How to complete this task — One part of the entries below is wanted: the lines from the one containing "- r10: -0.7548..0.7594" through the one containing "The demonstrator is". Write those out exactly and nothing else.

Dataset entries —
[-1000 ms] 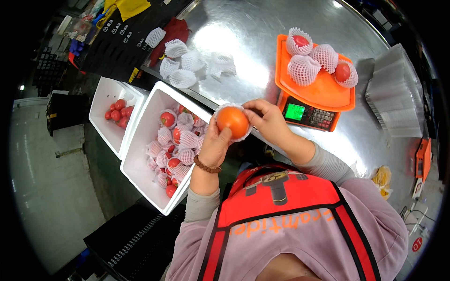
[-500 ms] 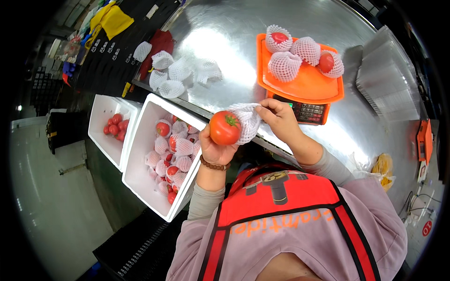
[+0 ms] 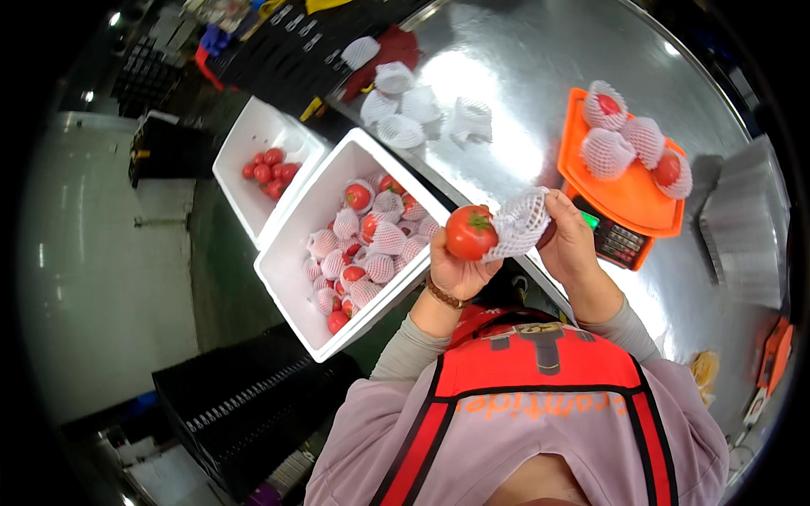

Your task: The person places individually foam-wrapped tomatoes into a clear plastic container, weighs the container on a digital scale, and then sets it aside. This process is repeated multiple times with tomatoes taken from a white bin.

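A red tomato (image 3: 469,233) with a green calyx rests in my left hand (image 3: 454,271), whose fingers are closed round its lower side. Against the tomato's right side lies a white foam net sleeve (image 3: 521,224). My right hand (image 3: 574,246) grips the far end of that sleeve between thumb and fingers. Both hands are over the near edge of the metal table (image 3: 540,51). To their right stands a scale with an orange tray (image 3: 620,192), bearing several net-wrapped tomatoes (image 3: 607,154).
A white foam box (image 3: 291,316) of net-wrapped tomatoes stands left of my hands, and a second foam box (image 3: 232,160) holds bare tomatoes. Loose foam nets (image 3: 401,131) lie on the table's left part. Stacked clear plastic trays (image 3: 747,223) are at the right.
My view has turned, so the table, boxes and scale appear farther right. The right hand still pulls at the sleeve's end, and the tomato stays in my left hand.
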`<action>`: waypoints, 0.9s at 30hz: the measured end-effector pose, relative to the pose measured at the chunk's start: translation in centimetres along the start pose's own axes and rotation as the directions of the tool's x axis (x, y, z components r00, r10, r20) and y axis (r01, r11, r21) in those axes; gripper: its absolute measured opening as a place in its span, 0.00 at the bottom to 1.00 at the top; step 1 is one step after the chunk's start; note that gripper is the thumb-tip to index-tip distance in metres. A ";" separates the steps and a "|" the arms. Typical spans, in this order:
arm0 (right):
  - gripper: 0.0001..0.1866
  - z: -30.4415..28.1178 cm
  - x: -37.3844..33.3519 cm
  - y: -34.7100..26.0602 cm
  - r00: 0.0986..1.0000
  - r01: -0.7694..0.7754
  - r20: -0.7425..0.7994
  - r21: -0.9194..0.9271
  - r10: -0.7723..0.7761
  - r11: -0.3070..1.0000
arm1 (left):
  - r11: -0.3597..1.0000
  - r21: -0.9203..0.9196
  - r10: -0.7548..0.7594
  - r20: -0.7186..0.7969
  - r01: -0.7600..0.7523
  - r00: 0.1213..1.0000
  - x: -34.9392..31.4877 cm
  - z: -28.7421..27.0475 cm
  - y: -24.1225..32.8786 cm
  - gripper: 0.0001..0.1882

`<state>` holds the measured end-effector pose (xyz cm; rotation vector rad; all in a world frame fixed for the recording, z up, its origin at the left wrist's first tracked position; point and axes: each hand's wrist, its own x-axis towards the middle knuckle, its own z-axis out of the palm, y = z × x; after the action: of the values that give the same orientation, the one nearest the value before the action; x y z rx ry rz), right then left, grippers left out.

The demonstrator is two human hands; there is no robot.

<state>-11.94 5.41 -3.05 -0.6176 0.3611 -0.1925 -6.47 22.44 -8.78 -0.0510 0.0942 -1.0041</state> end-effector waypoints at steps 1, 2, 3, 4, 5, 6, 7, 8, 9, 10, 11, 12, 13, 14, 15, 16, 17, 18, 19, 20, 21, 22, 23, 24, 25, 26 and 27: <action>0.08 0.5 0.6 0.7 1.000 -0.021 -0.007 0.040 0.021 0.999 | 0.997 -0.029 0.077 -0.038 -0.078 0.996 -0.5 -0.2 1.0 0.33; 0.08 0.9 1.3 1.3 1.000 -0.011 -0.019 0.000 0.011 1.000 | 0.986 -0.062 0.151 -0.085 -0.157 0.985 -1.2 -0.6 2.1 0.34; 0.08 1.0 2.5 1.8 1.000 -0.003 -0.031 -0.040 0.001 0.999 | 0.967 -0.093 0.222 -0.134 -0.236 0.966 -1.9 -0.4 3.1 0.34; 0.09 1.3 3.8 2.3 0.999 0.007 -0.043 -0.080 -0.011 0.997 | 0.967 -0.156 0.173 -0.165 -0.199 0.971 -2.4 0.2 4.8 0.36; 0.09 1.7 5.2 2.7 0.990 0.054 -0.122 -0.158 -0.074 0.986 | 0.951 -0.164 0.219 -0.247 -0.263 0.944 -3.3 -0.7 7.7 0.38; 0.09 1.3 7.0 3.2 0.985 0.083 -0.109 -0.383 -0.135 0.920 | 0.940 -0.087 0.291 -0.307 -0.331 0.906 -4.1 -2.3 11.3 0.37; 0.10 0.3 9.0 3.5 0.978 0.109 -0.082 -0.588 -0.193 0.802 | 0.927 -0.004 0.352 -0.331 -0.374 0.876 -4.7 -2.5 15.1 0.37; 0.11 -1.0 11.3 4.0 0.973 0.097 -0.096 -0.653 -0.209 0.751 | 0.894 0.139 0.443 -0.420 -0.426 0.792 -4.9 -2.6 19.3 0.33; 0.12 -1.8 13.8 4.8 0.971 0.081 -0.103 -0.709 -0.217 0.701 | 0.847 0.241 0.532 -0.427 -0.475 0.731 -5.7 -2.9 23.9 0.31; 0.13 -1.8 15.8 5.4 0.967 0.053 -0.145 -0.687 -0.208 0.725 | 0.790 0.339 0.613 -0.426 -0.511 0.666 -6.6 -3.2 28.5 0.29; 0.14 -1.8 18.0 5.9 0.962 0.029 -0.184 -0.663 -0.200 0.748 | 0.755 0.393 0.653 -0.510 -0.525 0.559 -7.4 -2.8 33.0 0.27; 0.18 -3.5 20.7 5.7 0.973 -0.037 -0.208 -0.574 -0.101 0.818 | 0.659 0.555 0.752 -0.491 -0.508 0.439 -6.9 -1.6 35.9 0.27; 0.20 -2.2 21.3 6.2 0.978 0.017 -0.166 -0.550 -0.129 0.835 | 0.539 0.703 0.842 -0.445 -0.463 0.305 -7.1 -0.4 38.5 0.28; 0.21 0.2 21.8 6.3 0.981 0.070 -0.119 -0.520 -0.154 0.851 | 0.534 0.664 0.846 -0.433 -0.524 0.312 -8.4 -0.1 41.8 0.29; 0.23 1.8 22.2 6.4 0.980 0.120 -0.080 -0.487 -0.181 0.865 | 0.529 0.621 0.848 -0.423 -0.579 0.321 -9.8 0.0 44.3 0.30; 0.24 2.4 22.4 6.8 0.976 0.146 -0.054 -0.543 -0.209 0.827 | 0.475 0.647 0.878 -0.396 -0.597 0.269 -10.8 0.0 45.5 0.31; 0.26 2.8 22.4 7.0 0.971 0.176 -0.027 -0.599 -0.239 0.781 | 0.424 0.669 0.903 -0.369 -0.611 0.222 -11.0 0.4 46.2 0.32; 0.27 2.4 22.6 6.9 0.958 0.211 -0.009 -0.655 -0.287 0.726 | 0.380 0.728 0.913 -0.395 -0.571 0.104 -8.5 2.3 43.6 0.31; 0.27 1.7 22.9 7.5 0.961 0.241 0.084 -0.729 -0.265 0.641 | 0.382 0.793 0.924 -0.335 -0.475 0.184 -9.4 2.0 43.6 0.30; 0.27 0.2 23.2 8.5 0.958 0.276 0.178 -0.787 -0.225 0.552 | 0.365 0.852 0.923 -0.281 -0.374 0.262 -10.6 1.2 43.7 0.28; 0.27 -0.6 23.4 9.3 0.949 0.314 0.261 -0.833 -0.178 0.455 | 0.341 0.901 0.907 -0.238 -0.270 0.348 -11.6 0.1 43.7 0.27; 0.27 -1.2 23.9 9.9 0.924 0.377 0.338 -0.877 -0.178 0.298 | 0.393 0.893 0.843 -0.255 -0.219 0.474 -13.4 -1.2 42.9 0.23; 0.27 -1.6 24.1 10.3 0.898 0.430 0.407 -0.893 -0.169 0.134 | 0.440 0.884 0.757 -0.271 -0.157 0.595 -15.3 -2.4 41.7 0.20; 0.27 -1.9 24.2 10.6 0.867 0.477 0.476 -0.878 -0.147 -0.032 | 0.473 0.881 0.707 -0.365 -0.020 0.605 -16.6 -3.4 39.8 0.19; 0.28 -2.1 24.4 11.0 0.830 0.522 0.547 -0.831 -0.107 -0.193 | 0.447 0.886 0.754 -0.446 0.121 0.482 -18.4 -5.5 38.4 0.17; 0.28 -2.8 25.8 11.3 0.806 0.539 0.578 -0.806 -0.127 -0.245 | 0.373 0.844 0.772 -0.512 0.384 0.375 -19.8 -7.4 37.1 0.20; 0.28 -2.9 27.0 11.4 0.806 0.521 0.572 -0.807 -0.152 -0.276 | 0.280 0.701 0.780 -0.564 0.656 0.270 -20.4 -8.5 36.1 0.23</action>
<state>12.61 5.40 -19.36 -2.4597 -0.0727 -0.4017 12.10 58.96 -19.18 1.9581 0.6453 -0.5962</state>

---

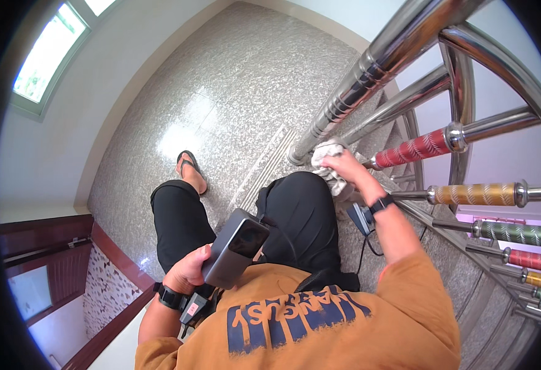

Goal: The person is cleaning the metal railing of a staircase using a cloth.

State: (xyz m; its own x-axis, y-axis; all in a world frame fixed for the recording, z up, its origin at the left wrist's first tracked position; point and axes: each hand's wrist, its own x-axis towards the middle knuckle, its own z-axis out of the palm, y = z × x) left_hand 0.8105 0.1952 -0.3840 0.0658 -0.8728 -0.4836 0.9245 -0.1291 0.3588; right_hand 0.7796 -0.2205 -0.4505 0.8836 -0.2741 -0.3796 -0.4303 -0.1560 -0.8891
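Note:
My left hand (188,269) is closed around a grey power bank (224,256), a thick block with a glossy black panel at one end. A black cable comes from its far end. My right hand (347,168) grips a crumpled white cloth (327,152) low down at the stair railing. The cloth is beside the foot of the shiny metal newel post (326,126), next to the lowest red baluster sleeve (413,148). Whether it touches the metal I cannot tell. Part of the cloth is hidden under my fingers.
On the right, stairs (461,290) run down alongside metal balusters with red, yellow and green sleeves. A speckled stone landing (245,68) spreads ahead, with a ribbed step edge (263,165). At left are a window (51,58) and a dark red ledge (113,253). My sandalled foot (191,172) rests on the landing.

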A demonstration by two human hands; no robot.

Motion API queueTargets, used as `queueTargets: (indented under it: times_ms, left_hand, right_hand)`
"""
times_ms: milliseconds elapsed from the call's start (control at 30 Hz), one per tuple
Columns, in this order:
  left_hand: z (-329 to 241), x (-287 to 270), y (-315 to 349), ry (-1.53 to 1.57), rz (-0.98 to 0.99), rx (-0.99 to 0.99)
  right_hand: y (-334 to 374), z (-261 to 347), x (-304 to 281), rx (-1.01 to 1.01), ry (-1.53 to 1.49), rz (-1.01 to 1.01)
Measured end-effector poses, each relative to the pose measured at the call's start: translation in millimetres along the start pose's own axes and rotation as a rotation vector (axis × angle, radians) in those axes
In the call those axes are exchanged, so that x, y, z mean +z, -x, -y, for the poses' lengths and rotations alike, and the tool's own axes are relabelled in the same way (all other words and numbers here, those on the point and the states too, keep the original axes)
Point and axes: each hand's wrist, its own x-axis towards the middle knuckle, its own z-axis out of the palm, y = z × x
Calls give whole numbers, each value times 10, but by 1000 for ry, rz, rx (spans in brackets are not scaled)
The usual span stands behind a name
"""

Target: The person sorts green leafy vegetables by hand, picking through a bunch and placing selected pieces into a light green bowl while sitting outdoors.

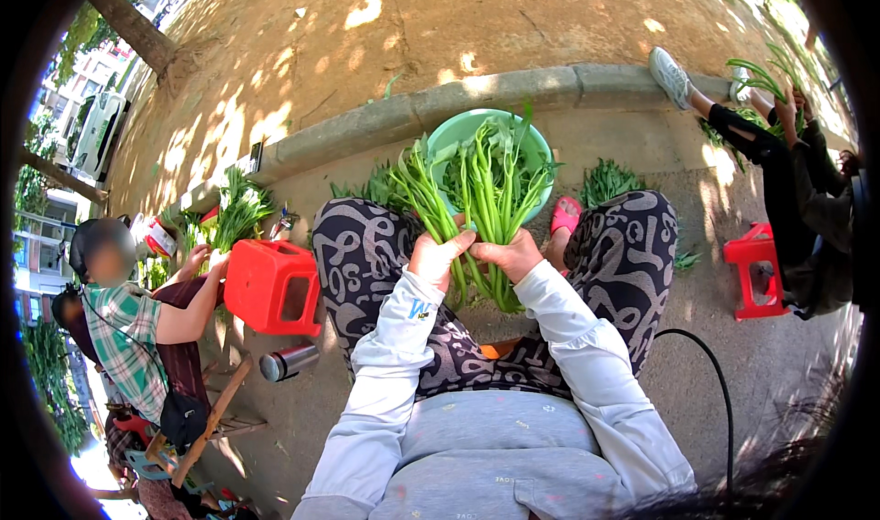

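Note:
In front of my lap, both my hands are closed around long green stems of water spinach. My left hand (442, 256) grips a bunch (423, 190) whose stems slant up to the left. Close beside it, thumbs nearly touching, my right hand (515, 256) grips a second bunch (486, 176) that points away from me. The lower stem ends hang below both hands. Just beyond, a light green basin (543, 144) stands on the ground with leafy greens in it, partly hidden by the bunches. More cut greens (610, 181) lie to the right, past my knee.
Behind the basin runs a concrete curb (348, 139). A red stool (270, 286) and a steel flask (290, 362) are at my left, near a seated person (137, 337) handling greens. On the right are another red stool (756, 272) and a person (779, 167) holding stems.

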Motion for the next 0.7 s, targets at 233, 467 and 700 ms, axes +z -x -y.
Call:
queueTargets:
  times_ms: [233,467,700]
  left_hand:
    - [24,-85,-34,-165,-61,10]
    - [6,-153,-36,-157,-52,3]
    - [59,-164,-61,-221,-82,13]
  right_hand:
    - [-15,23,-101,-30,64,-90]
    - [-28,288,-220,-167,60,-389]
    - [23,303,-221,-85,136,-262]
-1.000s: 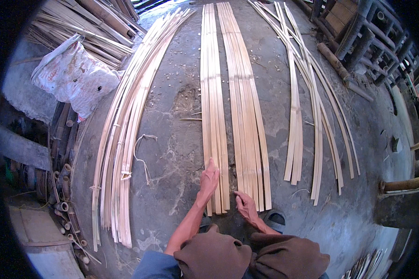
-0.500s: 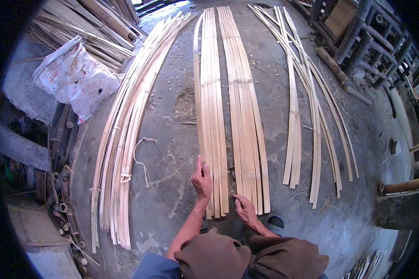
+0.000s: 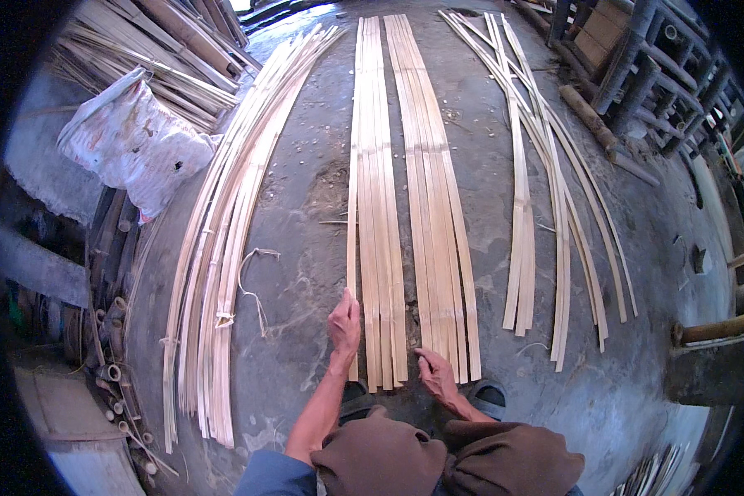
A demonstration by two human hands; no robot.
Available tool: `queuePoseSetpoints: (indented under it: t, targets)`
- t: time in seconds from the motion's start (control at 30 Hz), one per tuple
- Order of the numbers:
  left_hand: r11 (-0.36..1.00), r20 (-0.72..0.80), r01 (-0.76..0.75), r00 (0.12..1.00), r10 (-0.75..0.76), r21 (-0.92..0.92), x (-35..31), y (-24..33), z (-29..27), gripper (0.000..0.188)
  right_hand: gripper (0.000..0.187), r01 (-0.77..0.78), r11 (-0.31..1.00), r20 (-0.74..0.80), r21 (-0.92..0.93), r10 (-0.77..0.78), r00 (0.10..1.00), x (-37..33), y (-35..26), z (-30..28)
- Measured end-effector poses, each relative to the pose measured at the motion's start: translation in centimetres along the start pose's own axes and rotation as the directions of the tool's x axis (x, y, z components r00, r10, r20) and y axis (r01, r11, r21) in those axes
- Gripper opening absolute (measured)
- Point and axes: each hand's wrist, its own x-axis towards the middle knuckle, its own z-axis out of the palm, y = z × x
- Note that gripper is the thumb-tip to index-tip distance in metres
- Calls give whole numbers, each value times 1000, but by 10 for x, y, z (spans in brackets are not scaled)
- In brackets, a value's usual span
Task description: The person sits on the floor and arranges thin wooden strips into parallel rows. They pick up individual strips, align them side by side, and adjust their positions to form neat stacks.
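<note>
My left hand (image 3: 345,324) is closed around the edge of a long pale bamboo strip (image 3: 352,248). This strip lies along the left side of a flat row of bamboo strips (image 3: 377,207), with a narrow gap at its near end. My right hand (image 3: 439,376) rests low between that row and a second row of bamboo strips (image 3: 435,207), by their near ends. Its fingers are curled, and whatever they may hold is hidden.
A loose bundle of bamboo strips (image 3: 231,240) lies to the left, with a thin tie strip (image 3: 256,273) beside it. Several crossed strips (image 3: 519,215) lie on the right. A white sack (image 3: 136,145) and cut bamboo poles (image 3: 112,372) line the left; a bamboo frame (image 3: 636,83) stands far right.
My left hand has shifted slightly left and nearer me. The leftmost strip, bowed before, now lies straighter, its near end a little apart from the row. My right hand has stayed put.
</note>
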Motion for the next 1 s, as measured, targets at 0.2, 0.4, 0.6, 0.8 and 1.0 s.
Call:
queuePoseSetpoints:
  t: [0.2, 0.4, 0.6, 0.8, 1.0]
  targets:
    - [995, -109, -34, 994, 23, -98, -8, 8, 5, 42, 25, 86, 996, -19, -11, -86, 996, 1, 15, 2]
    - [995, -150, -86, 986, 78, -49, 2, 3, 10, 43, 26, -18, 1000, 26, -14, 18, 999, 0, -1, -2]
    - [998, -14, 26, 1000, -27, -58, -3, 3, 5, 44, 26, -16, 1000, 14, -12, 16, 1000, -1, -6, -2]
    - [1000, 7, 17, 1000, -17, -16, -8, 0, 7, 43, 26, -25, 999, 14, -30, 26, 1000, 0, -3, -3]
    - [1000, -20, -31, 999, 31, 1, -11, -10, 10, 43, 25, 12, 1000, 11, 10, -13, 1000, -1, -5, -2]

Finished task —
  - r10: -0.7548..0.7594
  - r20: -0.7186..0.7969
  - r01: -0.7600..0.7523
  - r00: 0.1213..1.0000
  - x: -34.9392..31.4877 cm
  - z: -28.7421..27.0475 cm
  - y: -24.1225..32.8786 cm
  - gripper: 0.0001..0.1882

`<state>` holds the measured end-effector pose (xyz cm; rotation vector rad; all in a world frame fixed for the recording, z up, its origin at the left wrist's first tracked position; point and axes: each hand's wrist, its own x-axis towards the middle knuckle, its own z-axis out of the palm, y = z × x; after the action: of the values that give the same orientation, the one nearest the value before the action; x y z rx ry rz), right then left, grippers left out.

The demonstrator is two human hands; there is no robot.

With this, the answer is done.